Flu in Adults (cont.)
Is It Possible to Prevent Flu in Adults?
- Wash hands frequently with soap and water.
- Avoid touching one's eyes, nose, or mouth before washing one's hands.
- Avoid close contact with people who are ill.
- Do not share clothes or other personal items with another person during a flu outbreak.
- Those infected with influenza should stay at home for 24 hours after fevers have resolved.
The best means of preventing the flu is getting an influenza vaccination. The CDC recommends an annual flu vaccine for everyone 6 months of age and older. Two general types of vaccines are available. One is the injectable vaccine (known as the flu shot) made from inactivated virus. The flu shot contains only killed influenza viruses A and B. The other is a live attenuated, or weakened, virus that is squirted into the nose. This is called intranasal vaccine or nasal spray vaccine. The intranasal form is available for certain people who may prefer it to a shot, and it is approved for people from 2 through 49 years of age. It is not recommended for people who are immunosuppressed or have other conditions (see below for a list). In addition, there are variations such as the quadrivalent flu shot, which contains two type A viruses and 2 type Bs rather than the standard trivalent that has two type As and one type B. There is a high-dose shot formulation for people over 65 years of age and an intradermal (into the skin) version for people ages 18-65, and it uses a tiny needle. In August 2014, the FDA approved Afluria, which is injected into the muscle through a needle-free jet injector. A complete listing of flu vaccines that are currently available can be found at http://www.immunize.org/catg.d/p4072.pdf.
An important point is that no one vaccine is recommended over the others and one should not delay getting vaccinated in order to wait for one of the others if there is a vaccine available.
The influenza vaccine is given every year prior to flu season. Immunity to the flu virus develops after about two weeks. The CDC recommends that vaccine be given starting as soon as it becomes available each fall.
The composition of the flu vaccine for the 2015-16 season contains two strains of influenza A (an H1N1 strain and an H3N2 strain) and one strain of influenza B viruses (except for the quadrivalent vaccine which contains two different strains of influenza B).
Currently, the CDC does not recommend one type of flu vaccine (nasal vs. shot or trivalent (three strains) vs. quadrivalent (four strains) over another.
- Because of substantial vaccine distribution delays during previous influenza seasons and the possibility of similar delays in the future, it is recommended that anyone at high risk for complications from the flu get a flu shot as early as September. This same group of people can still get the vaccine throughout the flu season if they were unable to be vaccinated earlier.
- The vaccine is effective in about 70%-90% of those who get the shot, especially in older people. Not only does it decrease the risk of getting flu infection, but it can also decrease the number of visits to a doctor's office, hospitalizations, and risk of death from the flu virus. However, in some years, the vaccine is less effective because the circulating flu virus has genetically changed from the ones anticipated and included in the vaccine. The 2014-15 flu vaccine was only 23% effective due to changes in the circulating flu virus that season.

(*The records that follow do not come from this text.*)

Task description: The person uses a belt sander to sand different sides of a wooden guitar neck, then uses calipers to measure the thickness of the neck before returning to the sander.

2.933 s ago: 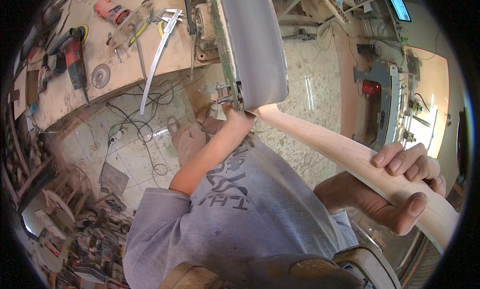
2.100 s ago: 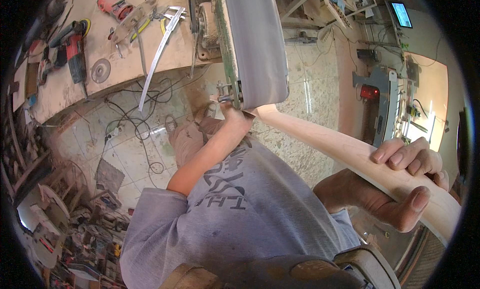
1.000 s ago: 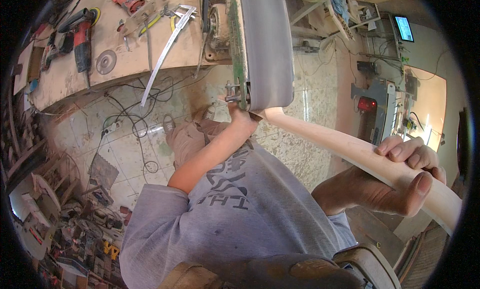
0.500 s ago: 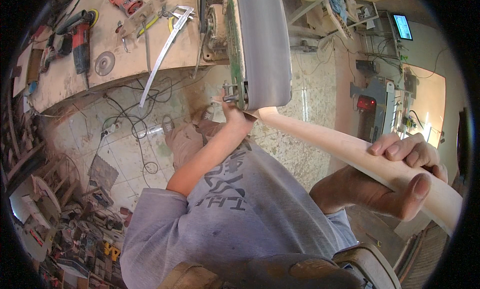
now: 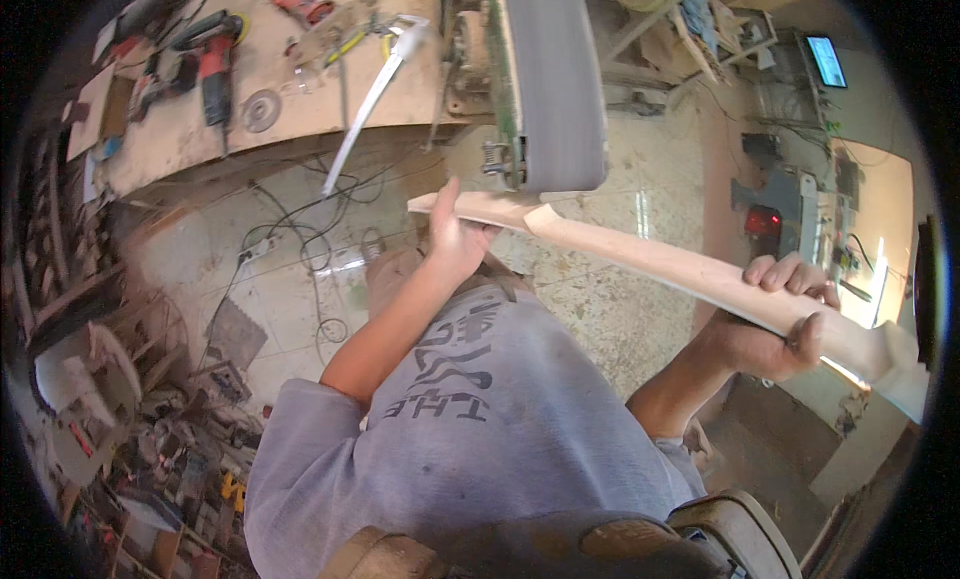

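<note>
A long, pale, shaped piece of wood (image 5: 650, 259) slants across in front of me, with a raised shoulder near its narrow left end and a thicker right end. My left hand (image 5: 460, 237) is closed round the narrow part, thumb pointing up. Farther along, my right hand (image 5: 790, 324) grips the thick part, fingers over the top and thumb on the near side. Just beyond the wood hangs the lower end of a belt sander's grey belt (image 5: 562, 99), its surface smeared as if running. Whether wood and belt touch, I cannot tell.
On the workbench (image 5: 310, 109) at the far left lie a steel caliper (image 5: 372, 99), a red angle grinder (image 5: 214, 79) and a round disc (image 5: 262, 110). Black cables (image 5: 300, 224) trail over the tiled floor. Cluttered shelves (image 5: 140, 429) stand left; a lit screen (image 5: 826, 61) is at the far right.
The wood has shifted left and slightly back from the belt, so its narrow end now shows past my left hand. My right hand has moved a little left and farther away with it.
</note>
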Motion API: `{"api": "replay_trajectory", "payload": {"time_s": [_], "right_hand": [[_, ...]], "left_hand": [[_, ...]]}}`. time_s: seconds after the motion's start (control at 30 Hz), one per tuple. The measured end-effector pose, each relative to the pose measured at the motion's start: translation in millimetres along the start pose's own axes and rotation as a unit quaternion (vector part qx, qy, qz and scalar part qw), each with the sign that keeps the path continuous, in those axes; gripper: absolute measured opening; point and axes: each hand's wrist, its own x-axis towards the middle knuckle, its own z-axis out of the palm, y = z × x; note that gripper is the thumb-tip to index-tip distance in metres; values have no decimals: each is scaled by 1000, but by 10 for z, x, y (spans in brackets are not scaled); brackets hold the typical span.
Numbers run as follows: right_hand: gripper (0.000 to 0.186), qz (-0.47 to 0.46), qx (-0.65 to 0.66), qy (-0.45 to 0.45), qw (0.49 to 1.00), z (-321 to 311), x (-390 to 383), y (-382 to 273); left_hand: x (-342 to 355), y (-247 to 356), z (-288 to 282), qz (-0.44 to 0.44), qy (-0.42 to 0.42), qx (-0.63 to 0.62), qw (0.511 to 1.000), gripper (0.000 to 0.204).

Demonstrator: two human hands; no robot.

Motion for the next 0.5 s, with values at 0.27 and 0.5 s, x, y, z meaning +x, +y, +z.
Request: {"api": "replay_trajectory", "payload": {"time_s": [0.27, 0.5], "right_hand": [[52, 278, 265, 190, 903, -799, -1093, 503], [89, 340, 208, 348, 848, -454, -1684, 686]], "left_hand": [[-1080, 911, -351, 172, -141, 20, 975, 50], [-1330, 1383, -171, 214, -296, -20, 931, 56]]}}
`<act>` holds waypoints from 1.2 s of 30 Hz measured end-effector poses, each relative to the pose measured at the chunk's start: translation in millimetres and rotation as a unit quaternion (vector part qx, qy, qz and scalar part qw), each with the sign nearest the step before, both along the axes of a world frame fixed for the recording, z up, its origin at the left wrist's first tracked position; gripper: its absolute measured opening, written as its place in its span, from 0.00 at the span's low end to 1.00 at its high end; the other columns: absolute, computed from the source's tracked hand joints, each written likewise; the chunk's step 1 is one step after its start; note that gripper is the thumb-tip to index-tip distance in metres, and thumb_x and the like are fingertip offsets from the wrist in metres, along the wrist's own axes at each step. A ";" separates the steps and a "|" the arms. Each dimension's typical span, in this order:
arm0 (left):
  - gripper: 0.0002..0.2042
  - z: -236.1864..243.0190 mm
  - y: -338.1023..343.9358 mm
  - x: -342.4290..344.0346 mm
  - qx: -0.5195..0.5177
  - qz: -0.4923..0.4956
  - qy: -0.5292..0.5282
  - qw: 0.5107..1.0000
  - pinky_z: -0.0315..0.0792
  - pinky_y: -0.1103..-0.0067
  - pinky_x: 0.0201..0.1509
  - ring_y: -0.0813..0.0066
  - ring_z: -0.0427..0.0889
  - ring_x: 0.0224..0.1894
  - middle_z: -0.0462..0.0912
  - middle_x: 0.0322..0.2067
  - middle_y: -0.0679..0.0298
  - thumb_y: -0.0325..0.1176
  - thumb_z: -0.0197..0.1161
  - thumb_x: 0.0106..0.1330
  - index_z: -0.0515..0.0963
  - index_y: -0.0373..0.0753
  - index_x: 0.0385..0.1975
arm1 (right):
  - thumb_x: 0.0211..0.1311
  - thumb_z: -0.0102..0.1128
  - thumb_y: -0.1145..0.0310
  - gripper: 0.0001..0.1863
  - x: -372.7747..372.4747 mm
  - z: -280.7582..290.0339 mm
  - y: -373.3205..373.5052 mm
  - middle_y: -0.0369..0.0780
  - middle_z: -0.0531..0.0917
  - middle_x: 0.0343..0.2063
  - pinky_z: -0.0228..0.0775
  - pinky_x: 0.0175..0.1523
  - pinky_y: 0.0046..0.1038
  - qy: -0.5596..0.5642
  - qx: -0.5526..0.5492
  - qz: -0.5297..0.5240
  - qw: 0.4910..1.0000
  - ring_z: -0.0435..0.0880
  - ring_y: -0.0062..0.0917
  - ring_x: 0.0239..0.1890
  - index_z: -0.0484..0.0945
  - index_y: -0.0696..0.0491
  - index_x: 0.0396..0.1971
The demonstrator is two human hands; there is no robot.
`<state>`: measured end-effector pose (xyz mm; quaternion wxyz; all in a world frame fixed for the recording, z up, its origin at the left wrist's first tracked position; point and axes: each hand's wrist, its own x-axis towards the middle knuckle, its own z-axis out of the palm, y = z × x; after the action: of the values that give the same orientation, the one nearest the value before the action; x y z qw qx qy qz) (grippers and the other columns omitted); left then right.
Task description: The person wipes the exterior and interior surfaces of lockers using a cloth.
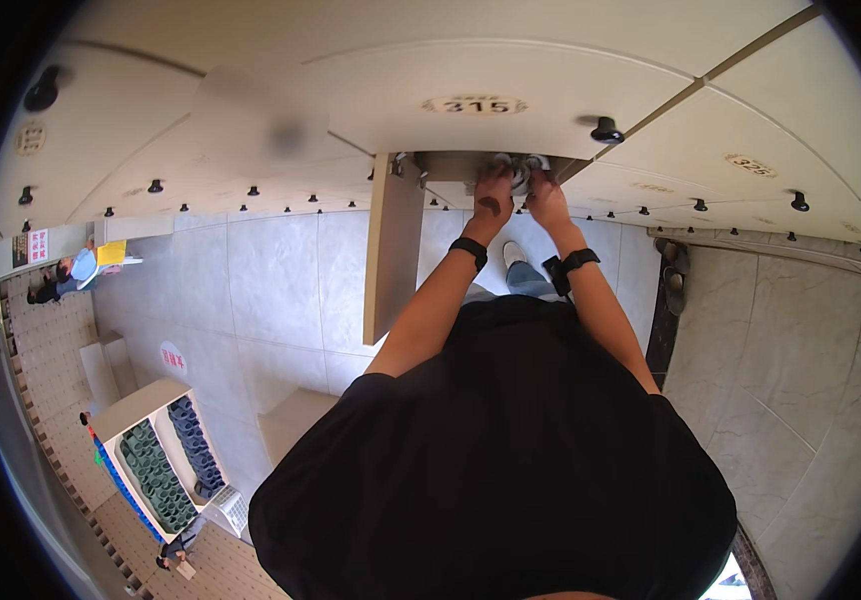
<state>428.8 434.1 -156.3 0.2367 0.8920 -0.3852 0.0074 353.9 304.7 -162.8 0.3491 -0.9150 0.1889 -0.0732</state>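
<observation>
Both forearms reach up to a low open locker compartment (446, 165) in a pale wall of lockers. Its door (391, 260) stands swung out just left of my left arm. My left hand (493, 198) has its fingers curled at grey-and-white objects (521, 175) in the opening, perhaps shoes; they are too small and covered to tell. My right hand (548, 200) grips at the same objects from the right, fingertips partly hidden by them. Dark bands circle both wrists, and a small black object (557, 276) hangs by the right one.
Closed locker doors (791, 140) with black knobs surround the opening. Dark shoes (674, 275) lie by a floor strip at right. At lower left stands a rack (151, 465) of green and dark-blue slippers. People appear at far left (81, 268) and near the rack (173, 555).
</observation>
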 end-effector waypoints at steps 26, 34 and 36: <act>0.15 226.0 361.2 -49.1 -0.265 0.098 0.203 0.937 0.74 0.69 0.39 0.50 0.80 0.35 0.80 0.32 0.50 0.30 0.65 0.56 0.70 0.35 0.41 | 0.54 0.60 0.69 0.13 -51.2 271.9 289.1 0.45 0.79 0.42 0.75 0.43 0.34 -0.088 -0.101 0.030 0.991 0.81 0.38 0.41 0.76 0.53 0.40; 0.28 96.4 336.5 -80.1 -0.359 -0.006 0.367 0.858 0.69 0.70 0.60 0.60 0.76 0.57 0.76 0.54 0.49 0.29 0.61 0.63 0.60 0.32 0.62 | 0.51 0.58 0.70 0.23 -73.4 212.8 353.7 0.59 0.58 0.62 0.75 0.50 0.45 -0.072 -0.108 0.004 0.992 0.74 0.58 0.53 0.71 0.48 0.51; 0.28 87.5 340.8 -76.0 -0.334 -0.001 0.399 0.854 0.68 0.72 0.60 0.63 0.75 0.58 0.77 0.54 0.53 0.27 0.62 0.61 0.62 0.31 0.62 | 0.51 0.57 0.72 0.23 -76.8 214.9 351.0 0.60 0.57 0.62 0.74 0.51 0.45 -0.039 -0.103 0.019 0.994 0.72 0.59 0.55 0.70 0.47 0.51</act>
<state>352.8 774.8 -68.8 0.6534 0.6854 -0.2330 -0.2214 277.1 655.6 52.2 0.2610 -0.9460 0.1491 -0.1213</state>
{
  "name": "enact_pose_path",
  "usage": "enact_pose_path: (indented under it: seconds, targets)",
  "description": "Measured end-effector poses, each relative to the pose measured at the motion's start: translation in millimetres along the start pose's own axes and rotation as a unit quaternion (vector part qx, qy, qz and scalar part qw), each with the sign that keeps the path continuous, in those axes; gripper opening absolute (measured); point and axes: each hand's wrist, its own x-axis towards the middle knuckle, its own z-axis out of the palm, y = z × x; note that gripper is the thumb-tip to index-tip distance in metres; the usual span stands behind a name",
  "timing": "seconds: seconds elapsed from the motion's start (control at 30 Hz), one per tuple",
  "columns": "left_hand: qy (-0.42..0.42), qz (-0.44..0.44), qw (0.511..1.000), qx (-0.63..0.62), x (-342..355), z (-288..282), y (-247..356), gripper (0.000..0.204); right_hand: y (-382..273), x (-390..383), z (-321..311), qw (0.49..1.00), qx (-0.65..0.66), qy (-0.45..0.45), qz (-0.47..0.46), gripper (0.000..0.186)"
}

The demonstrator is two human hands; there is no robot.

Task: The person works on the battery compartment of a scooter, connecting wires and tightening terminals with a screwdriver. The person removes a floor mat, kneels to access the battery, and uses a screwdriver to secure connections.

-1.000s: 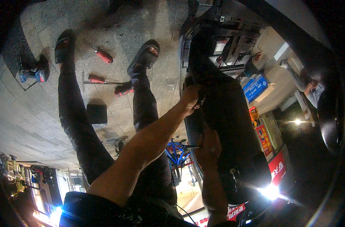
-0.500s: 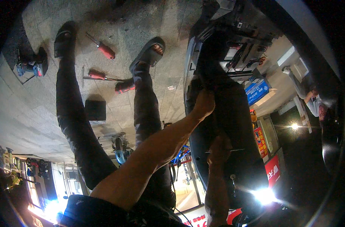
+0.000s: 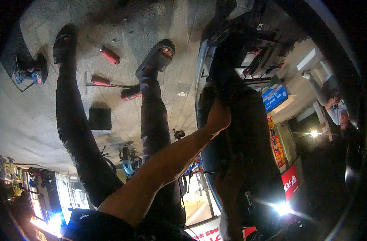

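Observation:
My left hand [image 3: 219,115] is closed in a fist against a large black vehicle body [image 3: 247,116] with a pale edge. Its fingertips, and whatever they grip, are lost in shadow. Lower on the same body, my right hand [image 3: 231,170] looks closed but is very dark. What it holds does not show clearly. Two red-handled screwdrivers [image 3: 109,55] lie on the paving, one farther off and the other close to a red and black object [image 3: 131,93] by my foot.
A black box [image 3: 99,119] stands between my legs. At the far left is a blue and black power tool [image 3: 30,75]. Beyond the vehicle body are a blue carton [image 3: 275,98] and a person [image 3: 334,102]. A bright lamp [image 3: 282,208] glares at the lower right.
The thin metal bar that stuck out on both sides of my right fist no longer shows there. My right hand has dropped slightly and grown darker; my left hand has shifted a little lower.

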Motion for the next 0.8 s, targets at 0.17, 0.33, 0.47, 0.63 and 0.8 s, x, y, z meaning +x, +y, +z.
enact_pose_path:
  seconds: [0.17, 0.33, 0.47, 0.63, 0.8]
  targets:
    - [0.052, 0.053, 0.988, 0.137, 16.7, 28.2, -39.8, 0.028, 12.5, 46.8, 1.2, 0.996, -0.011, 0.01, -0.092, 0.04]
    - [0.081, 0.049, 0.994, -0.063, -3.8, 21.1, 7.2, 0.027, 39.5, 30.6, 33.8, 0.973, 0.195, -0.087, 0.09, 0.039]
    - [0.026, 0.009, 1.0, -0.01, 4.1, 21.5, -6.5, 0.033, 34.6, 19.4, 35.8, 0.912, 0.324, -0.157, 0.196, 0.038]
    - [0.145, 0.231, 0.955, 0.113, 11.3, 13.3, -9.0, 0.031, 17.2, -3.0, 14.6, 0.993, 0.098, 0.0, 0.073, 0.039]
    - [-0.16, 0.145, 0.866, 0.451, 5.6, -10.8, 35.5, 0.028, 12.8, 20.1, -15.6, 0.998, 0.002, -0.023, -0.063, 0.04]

- Who should get the flu vaccine?
- Vaccination for the flu each year is recommended for all people over 6 months of age. Those at higher risk should be especially sure to get vaccinated. These include the following:
- Anyone older than 50 years of age
- A person of any age with chronic diseases of the heart, lungs, or kidneys
- People with obesity or diabetes
- Those who are HIV positive or who have AIDS
- Women who are more than 14 weeks pregnant during the flu season (Women who are pregnant at any stage of their pregnancy and have a risk of complications from the flu should get the vaccine irrespective of how far they are into the pregnancy. Breastfeeding women can also get the flu shot without worry about harm to the baby.)
- Residents of nursing homes and other facilities of long-term care
- Children older than 6 months of age who have chronic heart or lung conditions, including asthma
- Children older than 6 months of age who need regular medical care or had to be in a hospital because of metabolic diseases (such as diabetes), chronic kidney disease, or weakened immune systems (including immune system problems caused by medicine or by infection with human immunodeficiency virus [HIV/AIDS])
- Children and teenagers (6 months to 18 years of age) who are on long-term aspirin therapy and therefore could develop Reye's syndrome after a flu illness
- Health-care professionals and volunteers who work with high-risk patients, including employees of nursing homes and chronic-care facilities
- Household members (including children) of people in high-risk groups
- Students or others living in institutional settings (for example, those who reside in dormitories or camps where close contact is likely)
- Anyone interested in reducing the risk of getting the flu
- The intranasal or live vaccine (FluMist and others) is an alternative to the flu shot in people who are healthy, 2-49 years of age, and not pregnant. Exceptions are health-care professionals who care for severely immunosuppressed patients or people caring for children younger than 6 months of age, children age 2 through 4 with asthma, and children age 2-17 on long-term aspirin treatment.
- People who are allergic to eggs or who have had Guillain-Barré syndrome (paralysis) within six weeks of a prior vaccination should check with their doctor before getting an influenza vaccine.